# Shark Bait Needed- Red Snapper Fishermen?!?!



## devinsdad (Mar 31, 2010)

Hey guys, my neice and her daughters from San Antonio will be here Friday afternoon and want to go shark fishing Saturday evening. I normally buy fresh dead mullet from Joe Patti but would love to have some Snapper carcases as a primary bait. Mullet works, but fresh snapper carcases always does the trick.

Since opening day for the ultra-rare Red Snapper is Friday, would anyone be willing to save me a few carcases?!?! I will drive to you and even pay you a nominal fee if you wish. I live in NE Pensacola and would really appreciate it. I would also be very grateful for any Bonita, Bluefish, etc...

I really want to get those girls on some sharks Saturday!!!!

Thank you in advance and good luch to you Red Snapper fishermen on Friday!


----------



## devinsdad (Mar 31, 2010)

BTW, My cell number is 850.619.3203. Feel free to call or text.

Gary


----------



## Jason (Oct 2, 2007)

I would go w/ buying a BoBo...and cutting it into big strips!:thumbsup:


----------



## Realtor (Oct 1, 2007)

if you dont get hooked up, let me know.


----------



## devinsdad (Mar 31, 2010)

Jason- If I could find a fresh dead BoBo I would. Dont like frozen baits. 

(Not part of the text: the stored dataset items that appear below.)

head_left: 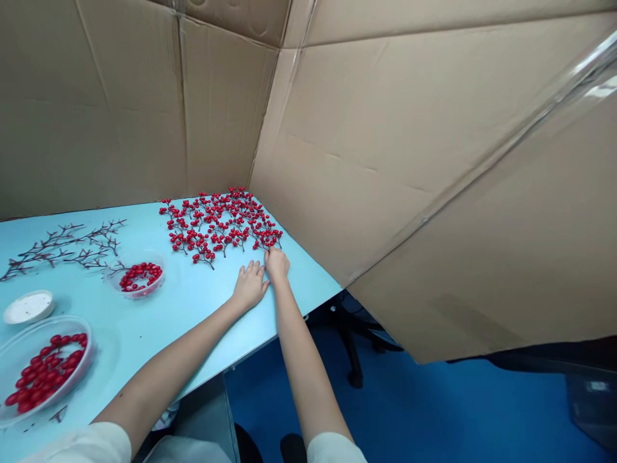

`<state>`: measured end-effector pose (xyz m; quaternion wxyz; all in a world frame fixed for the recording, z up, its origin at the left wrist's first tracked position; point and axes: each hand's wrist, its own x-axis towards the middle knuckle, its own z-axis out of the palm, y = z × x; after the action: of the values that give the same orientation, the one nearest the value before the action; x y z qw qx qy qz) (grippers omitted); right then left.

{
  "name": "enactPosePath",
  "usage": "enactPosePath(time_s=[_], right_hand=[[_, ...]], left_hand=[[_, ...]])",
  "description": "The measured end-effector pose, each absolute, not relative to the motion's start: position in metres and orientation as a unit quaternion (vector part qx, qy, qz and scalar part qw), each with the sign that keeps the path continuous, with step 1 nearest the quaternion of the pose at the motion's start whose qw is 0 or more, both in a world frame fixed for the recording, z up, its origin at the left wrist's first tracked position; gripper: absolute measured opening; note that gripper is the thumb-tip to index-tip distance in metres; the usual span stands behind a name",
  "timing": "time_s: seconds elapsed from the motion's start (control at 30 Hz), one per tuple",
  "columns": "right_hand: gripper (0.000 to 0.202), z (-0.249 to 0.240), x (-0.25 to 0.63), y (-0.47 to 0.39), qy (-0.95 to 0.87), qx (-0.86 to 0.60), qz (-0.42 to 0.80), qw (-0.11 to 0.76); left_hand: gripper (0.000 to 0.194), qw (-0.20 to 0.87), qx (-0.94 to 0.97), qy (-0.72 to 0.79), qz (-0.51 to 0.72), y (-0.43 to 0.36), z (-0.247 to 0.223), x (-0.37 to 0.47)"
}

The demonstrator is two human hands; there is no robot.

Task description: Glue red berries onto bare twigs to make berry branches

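Observation:
Many small sprigs of glossy red berries (219,215) lie spread over the far right corner of the table. At the near right edge of this spread, my right hand (277,265) has its fingers closed on the stem end of one berry sprig (266,238); the fingertips are partly hidden. My left hand (250,284) lies flat on the table just to the left, fingers spread, with nothing in it. The two hands are close together, and the sprigs lie just beyond them.
Bare brown branches (67,247) lie at the left. Near them stand a small clear bowl of red berries (140,276), a white dish (29,307) and a larger clear bowl of berries (45,373). Cardboard walls (376,141) enclose the light blue table (193,302) behind and right.

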<state>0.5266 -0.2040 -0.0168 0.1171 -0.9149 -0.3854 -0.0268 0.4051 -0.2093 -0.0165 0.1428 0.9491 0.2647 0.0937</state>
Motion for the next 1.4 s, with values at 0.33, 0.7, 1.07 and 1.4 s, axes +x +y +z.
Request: enactPosePath(time_s=[0.33, 0.7, 1.07, 1.4], right_hand=[[0.029, -0.009, 0.514, -0.205, -0.377, -0.915, -0.066, 0.13], [0.031, 0.001, 0.461, -0.235, -0.385, -0.877, -0.139, 0.253], [0.022, 0.088, 0.257, -0.096, -0.757, -0.649, -0.013, 0.081], [0.03, 0.066, 0.199, -0.012, -0.731, -0.647, 0.087, -0.199]], left_hand=[[0.053, 0.136, 0.973, 0.182, 0.052, -0.253, -0.015, 0.313], [0.049, 0.187, 0.966, 0.165, 0.063, -0.286, -0.016, 0.16], [0.044, 0.225, 0.804, 0.379, 0.4, -0.263, 0.013, 0.026], [0.024, 0.205, 0.677, 0.565, 0.425, -0.222, 0.01, -0.018]])
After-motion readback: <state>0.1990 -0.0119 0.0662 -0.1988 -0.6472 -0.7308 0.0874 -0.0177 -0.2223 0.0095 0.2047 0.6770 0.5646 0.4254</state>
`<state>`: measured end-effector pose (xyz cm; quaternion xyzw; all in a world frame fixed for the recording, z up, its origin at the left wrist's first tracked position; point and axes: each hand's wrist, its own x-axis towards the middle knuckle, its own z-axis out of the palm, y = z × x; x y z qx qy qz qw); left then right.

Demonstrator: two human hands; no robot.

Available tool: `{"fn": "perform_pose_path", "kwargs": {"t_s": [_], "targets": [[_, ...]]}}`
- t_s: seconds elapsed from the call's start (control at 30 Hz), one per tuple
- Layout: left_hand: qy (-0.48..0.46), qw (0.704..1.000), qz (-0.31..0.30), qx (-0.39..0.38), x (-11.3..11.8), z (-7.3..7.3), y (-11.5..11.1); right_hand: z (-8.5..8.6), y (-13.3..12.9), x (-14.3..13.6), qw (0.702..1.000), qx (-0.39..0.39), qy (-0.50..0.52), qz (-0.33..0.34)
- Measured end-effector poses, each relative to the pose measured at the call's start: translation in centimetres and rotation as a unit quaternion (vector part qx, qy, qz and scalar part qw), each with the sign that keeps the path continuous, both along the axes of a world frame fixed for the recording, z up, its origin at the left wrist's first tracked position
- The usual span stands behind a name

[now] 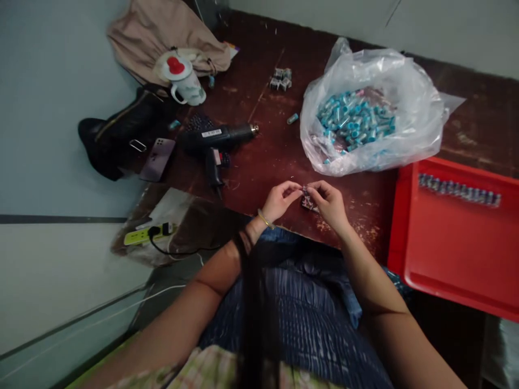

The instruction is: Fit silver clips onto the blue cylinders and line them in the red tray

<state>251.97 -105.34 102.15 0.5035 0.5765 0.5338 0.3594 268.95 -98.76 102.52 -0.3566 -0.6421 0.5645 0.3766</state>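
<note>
Near the table's front edge, my left hand [279, 201] and my right hand [329, 203] meet with thumbs and fingertips pinched. Between them is a tiny item, too small to name. Just below the fingertips lies a small dark and pink patterned piece [308, 203], partly covered by my right hand. Beyond my right hand stands an open clear plastic bag [413, 135] with many small blue-capped clear vials [352, 121] in it. A single such vial [292, 118] lies on the table left of the bag.
A black heat gun [219, 138] lies to the left, near a phone [158, 159], a black bag [125, 127] and a lidded mug [188, 86]. On the right, a red tray [458, 243] holds a row of small vials [458, 190]. Several small blocks [281, 79] sit at the back.
</note>
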Motion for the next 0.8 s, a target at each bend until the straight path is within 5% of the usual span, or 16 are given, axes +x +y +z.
{"fn": "perform_pose_path", "kwargs": {"t_s": [0.13, 0.33, 0.4, 0.47, 0.57, 0.67, 0.8], "targets": [[-0.123, 0.992, 0.002, -0.026, -0.5, -0.8, -0.3, 0.9, 0.9, -1.0, 0.998, -0.013, -0.014, 0.052], [-0.24, 0.968, 0.015, -0.075, -1.0, 0.1, 0.4, 2.3, 3.5, -2.6, 0.994, 0.035, -0.05, 0.093], [-0.233, 0.969, 0.04, -0.075, -1.4, 0.4, 0.6, 2.8, 5.7, -2.4, 0.988, 0.07, -0.09, 0.102], [-0.217, 0.972, 0.052, -0.07, -1.9, 0.5, 0.6, 3.5, 9.5, -1.7, 0.977, 0.139, -0.156, 0.03], [-0.195, 0.978, 0.044, -0.064, -2.4, 0.7, 0.3, 4.0, 16.5, -0.2, 0.89, 0.263, -0.335, -0.165], [-0.19, 0.979, 0.043, -0.067, -2.6, 0.8, -0.1, 3.5, 21.7, 0.7, 0.807, 0.275, -0.491, -0.176], [-0.175, 0.982, 0.034, -0.067, -2.6, 0.7, -0.6, 2.4, 23.9, 1.3, 0.759, 0.304, -0.552, -0.164]]}}
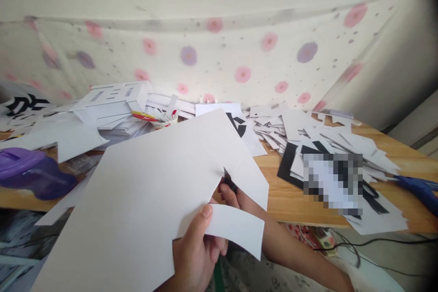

Realtor- Thank you and I will see who responds.

Thanks guys!


----------



## beeritself (Nov 25, 2010)

devinsdad said:


> BTW, My cell number is 850.619.3203. Feel free to call or text.
> 
> Gary


If anyone recognizes this phone number, it's because you may have seen it on various male restroom stall walls across the panhandle. Just kidding. 

Gary, I'll see if I can get my hands on some as well.


----------



## devinsdad (Mar 31, 2010)

Close Beer, but more likely you saw it in your beautiful wifes cell phone. I believe she has me listed as, "The Great One." HA HA HA HA!

I have a guy in Navarre who sent me a PM and may have some for us if I wanna drive that far Friday. We gotta get Crystal and her girls on some sharks. Of course you in the banana hammock is going to be interesting. Is it gonna be the same one you wore last weekend at Park East?!?! ;o)


----------



## beeritself (Nov 25, 2010)

How far out in Navarre? I will be in Midway all day Saturday. If I can pick them up then I will.


----------



## Murphy's Law (Sep 27, 2007)

Just a question, but wouldn't FWC bust you for having snapper on the boat not intact? Not trying to start anything just wondering.

Sent from my Galaxy Nexus using Forum Runner


----------



## devinsdad (Mar 31, 2010)

Jeff- Millertime said he is going to get some Friday, If you are gonna be in Midway that would be perfect!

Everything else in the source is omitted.